A Character Manifesto

By on February 2nd, 2018 in Blog Posts, Entries, Ethics, Human Impacts, Societal Impact

There is a significant “extra” on the Wonder Woman movie DVD called “Finding The Wonder Woman Within. (This link is to a fandom site in China; I was not able to find a U.S. site with the video.) This 23 minute “documentary” features a combination of poetry and (mostly) women speaking to a set of values that the producers of the movie and DC Comics seek to portray with Wonder Woman. It is a “character manifesto,” both in terms of the nature of the movie character and the character values that the poets and interviewees describe. Values like courage, wonder, equality, grace, and power are addressed, often in very powerful ways. The interviewees range from movie and comic folks to NASA engineers and race car drivers.

There is a different public dialog running concurrently right now. One variation of this is the #MeToo explosion of reporting of abuse that has surfaced in a wide range of professions, organizations, and countries. Second were U.S. Woman’s March’s in 2017 and 2018, and the “pink wave” in 2018 with women in the U.S. (and probably beyond) seeking elected office. Finally there is pushback from men like James Damore, “fired after he penned a memo suggesting women were less biologically capable of software engineering” from Google. He has filed a class action lawsuit against Google asserting hiring practices that discriminate against Caucasian and male employees and potential employees.” A key phrase from the USA Today coverage of the suit was Damore’s assertion that “woman are more interested in people than ideas.”

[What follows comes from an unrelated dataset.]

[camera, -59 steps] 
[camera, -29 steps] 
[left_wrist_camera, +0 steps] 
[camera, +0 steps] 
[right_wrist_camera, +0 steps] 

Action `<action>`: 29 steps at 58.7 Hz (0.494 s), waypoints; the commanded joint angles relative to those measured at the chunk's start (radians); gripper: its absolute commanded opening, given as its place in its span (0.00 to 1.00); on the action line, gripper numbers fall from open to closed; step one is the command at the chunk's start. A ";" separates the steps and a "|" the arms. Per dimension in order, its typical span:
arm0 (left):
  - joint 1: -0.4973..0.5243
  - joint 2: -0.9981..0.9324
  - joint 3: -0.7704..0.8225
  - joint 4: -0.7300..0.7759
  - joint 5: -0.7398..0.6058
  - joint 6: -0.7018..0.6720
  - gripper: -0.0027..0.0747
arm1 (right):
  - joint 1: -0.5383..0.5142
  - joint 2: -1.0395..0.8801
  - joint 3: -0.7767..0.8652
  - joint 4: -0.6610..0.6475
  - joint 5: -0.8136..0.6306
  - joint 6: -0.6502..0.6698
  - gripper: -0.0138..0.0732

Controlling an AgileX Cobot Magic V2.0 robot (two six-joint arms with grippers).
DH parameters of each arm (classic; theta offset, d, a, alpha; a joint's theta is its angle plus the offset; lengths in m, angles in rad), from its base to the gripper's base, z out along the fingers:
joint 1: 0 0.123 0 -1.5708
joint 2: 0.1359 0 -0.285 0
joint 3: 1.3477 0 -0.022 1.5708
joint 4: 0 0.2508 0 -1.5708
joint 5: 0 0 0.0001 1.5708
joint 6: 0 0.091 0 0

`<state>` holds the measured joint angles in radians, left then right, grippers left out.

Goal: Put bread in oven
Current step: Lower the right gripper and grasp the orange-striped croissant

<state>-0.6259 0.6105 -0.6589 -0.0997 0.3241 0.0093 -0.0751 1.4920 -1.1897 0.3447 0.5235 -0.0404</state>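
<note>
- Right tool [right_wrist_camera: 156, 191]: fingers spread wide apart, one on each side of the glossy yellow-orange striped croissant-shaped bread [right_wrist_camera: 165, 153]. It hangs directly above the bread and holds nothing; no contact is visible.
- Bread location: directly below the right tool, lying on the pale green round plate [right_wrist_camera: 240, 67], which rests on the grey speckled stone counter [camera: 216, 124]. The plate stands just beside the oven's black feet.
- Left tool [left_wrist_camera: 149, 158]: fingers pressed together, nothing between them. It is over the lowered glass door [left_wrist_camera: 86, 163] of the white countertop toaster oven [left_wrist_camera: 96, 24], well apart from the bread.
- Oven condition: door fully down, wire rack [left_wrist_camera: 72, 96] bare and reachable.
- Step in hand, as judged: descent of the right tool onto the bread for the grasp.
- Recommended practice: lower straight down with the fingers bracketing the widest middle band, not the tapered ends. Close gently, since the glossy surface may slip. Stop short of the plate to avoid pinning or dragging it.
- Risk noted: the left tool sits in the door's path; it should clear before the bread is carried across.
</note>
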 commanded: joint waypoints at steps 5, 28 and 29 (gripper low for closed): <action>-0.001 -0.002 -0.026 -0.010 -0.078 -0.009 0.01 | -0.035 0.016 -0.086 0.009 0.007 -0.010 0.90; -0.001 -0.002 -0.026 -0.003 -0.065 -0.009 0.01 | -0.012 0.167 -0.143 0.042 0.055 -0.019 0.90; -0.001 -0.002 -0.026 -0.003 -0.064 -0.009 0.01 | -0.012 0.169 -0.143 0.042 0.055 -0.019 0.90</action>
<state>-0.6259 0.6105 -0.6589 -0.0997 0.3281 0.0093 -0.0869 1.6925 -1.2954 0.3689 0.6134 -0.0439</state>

Curiously this is a key point that differentiates Wonder Woman from Superman — as pointed out in another extra on the DVD about the “Trinity” (those two plus Batman). This aspect of Wonder Woman’s character (both meanings) in the movie shows up again and again as she constantly seeks to help people, alleviate suffering, stop killing — all of those “people” things.  Also, this assertion makes the point that Damore fails to embrace — you need diversity to get people who are interested in ideas and people who are interested in people, and many more perspectives as well. I say this after many years as a hiring manager in the computer industry. Managers who seek clones of themselves suffer an organizational threatening myopia. Customers, users, vendors, co-workers come in all shapes and sizes, and to project a single perspective on these essential stakeholders will  limit product and corporate success.

But there is another aspect to Wonder Woman and the character manifesto that is significant, one we technologists should heed. Wonder Woman is at best technology neutral, and perhaps anti-technology. Compare her with Iron Man, the consummate engineer. Tony Stark (Iron Man) is always pushing the technology envelope to help people, making the world a better place. This is a driving force behind many technologists. While the end goal is the same with Wonder Woman, she brings goddess powers to address challenges, and is amused or disgusted with the early 20th century industrial world in the movie. This tension, between “technology progress” and a “return to yesteryear” is a very real factor in today’s divisive U.S. political partisanship. There is a very understandable anxiety associated with accelerating “progress,” often seen though the rapid advances of technology on all fronts. We techies must be aware both of the perceived concerns that emerge (often inflamed by fictional plot devices), and the real issues that the unintended impact of our creations may have on society. Again, having diverse perspectives on the requirements, development, and review teams can reduce the risks.

There is another thread in these movies that reflects a long-term technologists concern. A secondary aspect of Iron Man and The Last Jedi is the “arms dealers” who supply both sides.  Even those who profit from war while maintaining loyalty to a single perspective can raise concerns, particularly if they could exert undue political influence to facilitate conflicts. This is where the character manifesto, and professional ethics may be at odds with corporate objectives and return-on-investment.

Finally, I will point out the female leadership in producing and directing Wonder Woman is one key reason why “Finding the Wonder Woman Within” was created and added to the DVD in the first place. An example of applied diversity. We can hope as we move towards a more balanced and equitable society that these perspectives might reduce the problematic aspects of technology while applying it for the benefit of humanity.